15.The parties consider, in line with previous Commission decisions, that the geographic market for into-plane services is limited to a specific airport, due to the airport-specific supply contracts and fuelling infrastructure specific to each airport .
16.Thus, airlines which are the primary jet fuel customers, select the most attractive bidder for their purchases on an airport-specific basis depending on the relative strengths and advantages of suppliers at a given location, based not only on the differential prices, but also on distribution services etc.
17.However, for the purpose of this case it is not necessary to finally decide on the geographic scope of the market, since on all alternative markets the transaction does not raise competition concerns.
18.According to the above market definitions, the envisaged transaction involves the markets for (i) ex-refinery sales of jet fuels and (ii) into-plane services where the parties' activity might overlap vertically.
19.As, only StatoilHydro is active in the market for ex-refinery sales of jet fuels, therefore there are no horizontal overlaps as result of the operation.
20.However, there is a potential vertical relationship between StatoilHydro and St1 Avifuels.
21.On the upstream market for ex-refinery sales of jet fuels, StatoilHydro has a market share well below 25% under every geographic market definition, while on the downstream market for into-plane service St1 Avifuels has a market share of around [20-30]% at the Helsinki airport and 100% at Tampere, Vaasa and Pori airports.
22.StatoilHydro faces competitive pressure from strong competitors such as BP, Shell, TotalFinaElf, Kuwait Petroleum, Exxon and Chevron within the Nordic region. Moreover, it does not sell either directly or indirectly any jet fuel in Finland where the only supplier is Neste Oil Oy which in turn provides jet fuel to North European Oil Trade Oy (“NEOT”).

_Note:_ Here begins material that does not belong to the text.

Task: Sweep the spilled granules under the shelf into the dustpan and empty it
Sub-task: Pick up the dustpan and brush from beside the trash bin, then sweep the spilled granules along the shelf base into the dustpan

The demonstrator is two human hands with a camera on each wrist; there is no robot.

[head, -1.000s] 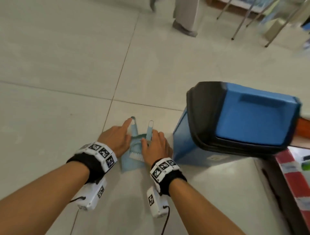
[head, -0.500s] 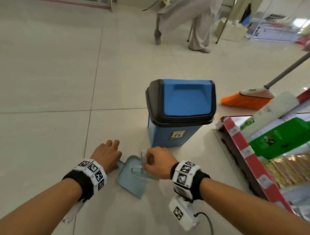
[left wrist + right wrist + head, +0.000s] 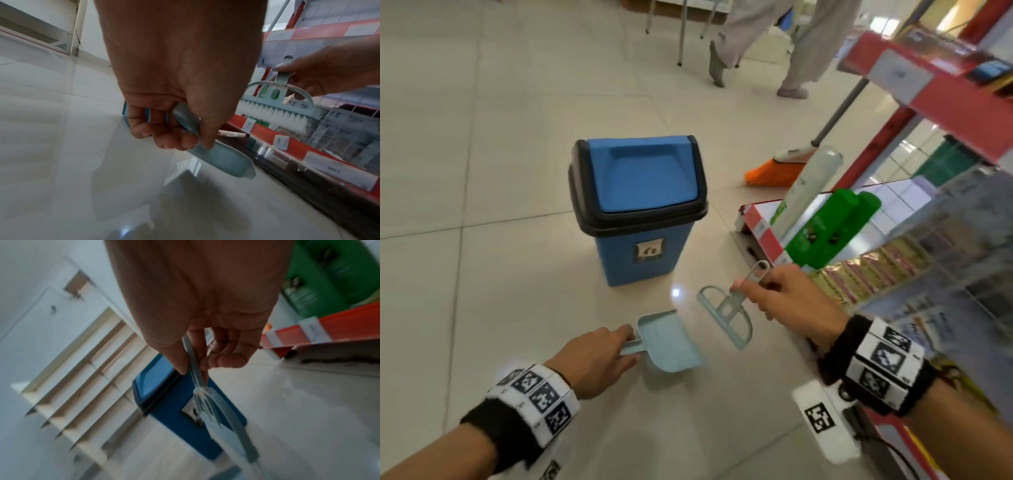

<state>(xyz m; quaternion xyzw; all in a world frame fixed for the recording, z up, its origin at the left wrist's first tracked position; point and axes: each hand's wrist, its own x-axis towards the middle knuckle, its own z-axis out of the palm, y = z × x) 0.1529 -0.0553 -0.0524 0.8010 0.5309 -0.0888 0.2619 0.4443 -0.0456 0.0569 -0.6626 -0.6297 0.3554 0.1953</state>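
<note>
Dustpan (image 3: 671, 342) and brush (image 3: 726, 317) are both in hand in the head view: the left hand (image 3: 592, 363) grips the pan's short handle at about 7 o'clock, the pan held low over the floor (image 3: 482, 240), and the right hand (image 3: 787, 301) pinches the brush handle at about 4 o'clock, brush head hanging free just right of the pan. A blue bin (image 3: 633, 205) with a swing lid stands at 12 o'clock from the pan, and the shelf (image 3: 893, 274) runs along the right from 1 to 5 o'clock; no granules can be made out. From the left wrist, the fingers (image 3: 164, 138) curl round the pan handle, the dustpan (image 3: 224, 160) tilts toward the dark gap under the shelf (image 3: 308, 146) at 3 o'clock, and the brush (image 3: 275, 112) hangs bristles down at 2 o'clock in the right hand (image 3: 329, 73). From the right wrist, blurred, thumb and fingers (image 3: 226, 360) clamp the thin handle of the brush (image 3: 222, 410), with the bin (image 3: 185, 410) behind at 6 o'clock and the shelf edge (image 3: 329, 332) at 2 o'clock. This looks like the set-up step, tools just gathered; next, I judge, the pan lip must lie flat against the floor at the shelf gap while the brush reaches underneath and draws the spill out toward it.
</note>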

23.It follows from the foregoing that a vertical relationship with St1 Avifuels would be unlikely in the coming years, since the shareholder agreement concluded between StatoilHydro and St1 designate NEOT as the sole St1 Avifuels' supplier […].
24.With respect to the market for into-plane services there is also no horizontal overlap as StatoilHydro and St1 Avifuels operate in different geographic markets.

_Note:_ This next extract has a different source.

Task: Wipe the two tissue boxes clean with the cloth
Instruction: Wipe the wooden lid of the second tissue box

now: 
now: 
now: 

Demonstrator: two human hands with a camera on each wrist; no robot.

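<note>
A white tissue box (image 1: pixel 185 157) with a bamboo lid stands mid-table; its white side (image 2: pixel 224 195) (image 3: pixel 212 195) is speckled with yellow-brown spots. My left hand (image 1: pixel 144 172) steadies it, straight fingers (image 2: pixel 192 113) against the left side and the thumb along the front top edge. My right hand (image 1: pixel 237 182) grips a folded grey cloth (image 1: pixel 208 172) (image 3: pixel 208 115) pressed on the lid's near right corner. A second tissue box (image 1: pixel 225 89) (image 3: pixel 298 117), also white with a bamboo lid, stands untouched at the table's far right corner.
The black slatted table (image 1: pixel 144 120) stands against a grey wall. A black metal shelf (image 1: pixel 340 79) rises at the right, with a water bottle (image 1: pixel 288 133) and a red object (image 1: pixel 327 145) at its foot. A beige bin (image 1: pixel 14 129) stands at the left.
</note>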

25.Furthermore according to information provided in the form CO both StatoilHydro and St1 are active on the market for retail supply of motor fuels (gasoline, diesel and automotive LPG) in Sweden. However, this market is not affected by this operation as St1 Avifuels does not operate on it. In addition, although StatoilHydro is the first player in this market, due to the very limited market presence of St1 in Sweden, the risk of anticompetitive coordinated effects between the parties' activities is very unlikely.
26.It can be concluded from the above that the proposed concentration does not raise competition concerns on the markets for (i) ex-refinery sales of jet fuels and (ii) into-plane services.

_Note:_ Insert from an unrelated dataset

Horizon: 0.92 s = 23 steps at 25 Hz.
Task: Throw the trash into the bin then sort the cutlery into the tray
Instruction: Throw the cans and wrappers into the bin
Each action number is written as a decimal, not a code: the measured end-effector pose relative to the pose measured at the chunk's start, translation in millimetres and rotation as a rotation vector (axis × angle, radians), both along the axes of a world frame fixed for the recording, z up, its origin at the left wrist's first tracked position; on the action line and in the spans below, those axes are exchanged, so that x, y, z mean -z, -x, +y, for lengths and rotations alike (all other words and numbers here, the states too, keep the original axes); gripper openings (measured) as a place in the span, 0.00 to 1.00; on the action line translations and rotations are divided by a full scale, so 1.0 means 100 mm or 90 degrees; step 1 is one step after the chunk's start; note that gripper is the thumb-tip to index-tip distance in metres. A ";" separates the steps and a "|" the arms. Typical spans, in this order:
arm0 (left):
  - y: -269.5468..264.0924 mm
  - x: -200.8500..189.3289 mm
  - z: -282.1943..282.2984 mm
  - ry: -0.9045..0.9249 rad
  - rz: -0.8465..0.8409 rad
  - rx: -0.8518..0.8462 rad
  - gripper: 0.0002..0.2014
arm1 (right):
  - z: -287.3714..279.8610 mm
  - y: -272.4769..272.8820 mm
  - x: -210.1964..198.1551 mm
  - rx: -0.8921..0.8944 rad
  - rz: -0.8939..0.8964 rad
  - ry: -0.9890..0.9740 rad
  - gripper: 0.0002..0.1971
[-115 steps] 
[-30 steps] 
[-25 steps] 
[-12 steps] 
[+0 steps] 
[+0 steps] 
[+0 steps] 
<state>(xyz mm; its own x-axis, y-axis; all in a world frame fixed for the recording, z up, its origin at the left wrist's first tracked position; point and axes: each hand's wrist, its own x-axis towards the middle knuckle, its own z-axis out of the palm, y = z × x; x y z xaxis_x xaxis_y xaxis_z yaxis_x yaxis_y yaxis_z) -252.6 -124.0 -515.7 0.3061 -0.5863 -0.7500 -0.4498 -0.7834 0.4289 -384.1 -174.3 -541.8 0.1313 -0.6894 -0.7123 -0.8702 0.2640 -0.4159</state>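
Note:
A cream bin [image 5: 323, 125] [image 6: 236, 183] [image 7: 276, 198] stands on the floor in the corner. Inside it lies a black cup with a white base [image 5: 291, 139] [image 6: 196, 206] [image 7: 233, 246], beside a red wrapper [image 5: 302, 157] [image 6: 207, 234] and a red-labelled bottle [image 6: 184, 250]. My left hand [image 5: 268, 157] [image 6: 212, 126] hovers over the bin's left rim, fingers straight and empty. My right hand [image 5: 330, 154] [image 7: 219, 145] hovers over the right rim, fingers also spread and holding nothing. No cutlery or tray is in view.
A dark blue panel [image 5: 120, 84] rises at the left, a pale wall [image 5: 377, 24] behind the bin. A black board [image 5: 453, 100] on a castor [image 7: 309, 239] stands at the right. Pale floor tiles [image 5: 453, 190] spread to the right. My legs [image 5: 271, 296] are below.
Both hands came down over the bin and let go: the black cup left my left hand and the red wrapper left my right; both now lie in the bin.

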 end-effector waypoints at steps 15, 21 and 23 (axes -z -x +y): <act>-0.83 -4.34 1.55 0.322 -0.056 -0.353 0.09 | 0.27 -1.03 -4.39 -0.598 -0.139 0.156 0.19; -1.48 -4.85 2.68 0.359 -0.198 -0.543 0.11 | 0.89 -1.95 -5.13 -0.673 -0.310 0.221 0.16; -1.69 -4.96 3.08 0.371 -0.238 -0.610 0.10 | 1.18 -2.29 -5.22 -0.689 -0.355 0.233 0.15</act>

27.For the above reasons, the Commission has decided not to oppose the notified operation and to declare it compatible with the common market and with the EEA Agreement. This decision is adopted in application of Article 6(1)(b) of Council Regulation (EC) No 139/2004.
For the Commission (signed) Vladimir SPIDLA Member of the Commission
13StatoilHydro has a market share in Sweden of [40-50]% and despite its commitment to divest a part of its networks consisting of 158 unmanned stations, its final market share would amount to [30-40]% ([5-10]% less than before the divesture), see case COMP/M.4919 - StatoilHydro / ConocoPhillips.
14St1 operates only 43 stations out of about 4000 stations in Sweden.